# AVAILABLE DATA

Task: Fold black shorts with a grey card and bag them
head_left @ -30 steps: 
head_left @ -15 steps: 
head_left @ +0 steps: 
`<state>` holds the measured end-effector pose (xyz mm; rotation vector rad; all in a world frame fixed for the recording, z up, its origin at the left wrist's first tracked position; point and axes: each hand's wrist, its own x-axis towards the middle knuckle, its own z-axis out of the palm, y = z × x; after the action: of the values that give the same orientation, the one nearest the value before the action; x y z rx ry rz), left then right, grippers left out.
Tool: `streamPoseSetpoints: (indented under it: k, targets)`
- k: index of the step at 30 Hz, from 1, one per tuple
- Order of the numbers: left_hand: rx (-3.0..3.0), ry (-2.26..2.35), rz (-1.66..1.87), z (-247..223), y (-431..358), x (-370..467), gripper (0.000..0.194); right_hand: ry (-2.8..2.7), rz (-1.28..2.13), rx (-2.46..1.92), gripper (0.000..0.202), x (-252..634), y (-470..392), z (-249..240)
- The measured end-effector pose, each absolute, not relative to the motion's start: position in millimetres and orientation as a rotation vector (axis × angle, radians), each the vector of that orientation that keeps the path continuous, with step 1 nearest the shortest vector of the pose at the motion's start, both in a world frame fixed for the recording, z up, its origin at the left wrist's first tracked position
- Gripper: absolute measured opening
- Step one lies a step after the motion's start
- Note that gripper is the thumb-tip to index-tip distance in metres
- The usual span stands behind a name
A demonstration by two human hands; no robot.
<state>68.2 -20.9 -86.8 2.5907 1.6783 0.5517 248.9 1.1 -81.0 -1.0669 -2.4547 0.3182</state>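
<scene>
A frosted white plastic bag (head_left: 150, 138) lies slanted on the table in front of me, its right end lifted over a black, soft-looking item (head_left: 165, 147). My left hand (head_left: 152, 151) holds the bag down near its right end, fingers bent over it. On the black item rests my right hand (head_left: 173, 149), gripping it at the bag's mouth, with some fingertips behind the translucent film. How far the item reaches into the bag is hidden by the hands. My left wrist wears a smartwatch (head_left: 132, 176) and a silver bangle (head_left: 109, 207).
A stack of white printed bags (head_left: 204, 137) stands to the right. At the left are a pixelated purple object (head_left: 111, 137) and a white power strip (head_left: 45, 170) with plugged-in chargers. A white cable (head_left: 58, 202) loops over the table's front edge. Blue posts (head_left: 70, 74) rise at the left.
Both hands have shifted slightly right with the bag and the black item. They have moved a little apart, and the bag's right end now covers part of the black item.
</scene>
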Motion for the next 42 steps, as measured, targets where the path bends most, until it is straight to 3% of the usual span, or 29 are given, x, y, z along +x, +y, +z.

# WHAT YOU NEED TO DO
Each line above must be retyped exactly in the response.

# ANSWER SPACE
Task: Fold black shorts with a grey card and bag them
head_left @ -30 steps: 
head_left @ -15 steps: 
head_left @ +0 steps: 
`<state>` holds the measured end-effector pose (xyz mm; rotation vector rad; all in a world frame fixed for the recording, z up, its origin at the left wrist's first tracked position; point and axes: each hand's wrist, its own x-axis towards the middle knuckle, its own z-axis out of the palm, y = z × x; after the action: of the values that give the same orientation, the one nearest the value before the action; x y z rx ry rz), left then right, grippers left out.
Tool: `streamPoseSetpoints: (indented under it: k, targets)`
- k: index of the step at 30 Hz, from 1, one per tuple
- Order of the numbers: left_hand: rx (-3.0..3.0), ry (-2.26..2.35), rz (-1.66..1.87), z (-247..223), y (-431..358), x (-370..467), gripper (0.000..0.194); right_hand: ry (-2.8..2.7), rz (-1.28..2.13), rx (-2.46..1.92), gripper (0.000..0.202), x (-252..634), y (-470..392), z (-249..240)
- The measured end-effector pose, each absolute, not relative to the motion's start: position in millimetres and orientation as a rotation vector (axis × angle, radians), each the vector of that orientation that keeps the path continuous, with step 1 nearest the shortest vector of the pose at the motion's start, both in a world frame fixed for the recording, z up, its origin at the left wrist's first tracked position
- Gripper: absolute measured opening
- Step one lies a step after the motion's start
- Note that gripper is the thumb-tip to index-tip distance in metres
- The usual span stands behind a name
A demonstration by two human hands; no robot.
<state>68.2 -20.9 -86.8 2.5907 1.6783 0.5517 248.9 1.1 -81.0 -1.0669 -2.4547 0.3182</state>
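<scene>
A frosted white plastic bag (head_left: 150, 138) lies slanted on the table in front of me, its right end lifted over a black, soft-looking item (head_left: 165, 147). My left hand (head_left: 152, 151) holds the bag down near its right end, fingers bent over it. On the black item rests my right hand (head_left: 173, 149), gripping it at the bag's mouth, with some fingertips behind the translucent film. How far the item reaches into the bag is hidden by the hands. My left wrist wears a smartwatch (head_left: 132, 176) and a silver bangle (head_left: 109, 207).
A stack of white printed bags (head_left: 204, 137) stands to the right. At the left are a pixelated purple object (head_left: 111, 137) and a white power strip (head_left: 45, 170) with plugged-in chargers. A white cable (head_left: 58, 202) loops over the table's front edge. Blue posts (head_left: 70, 74) rise at the left.
Both hands have shifted slightly right with the bag and the black item. They have moved a little apart, and the bag's right end now covers part of the black item.
</scene>
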Motion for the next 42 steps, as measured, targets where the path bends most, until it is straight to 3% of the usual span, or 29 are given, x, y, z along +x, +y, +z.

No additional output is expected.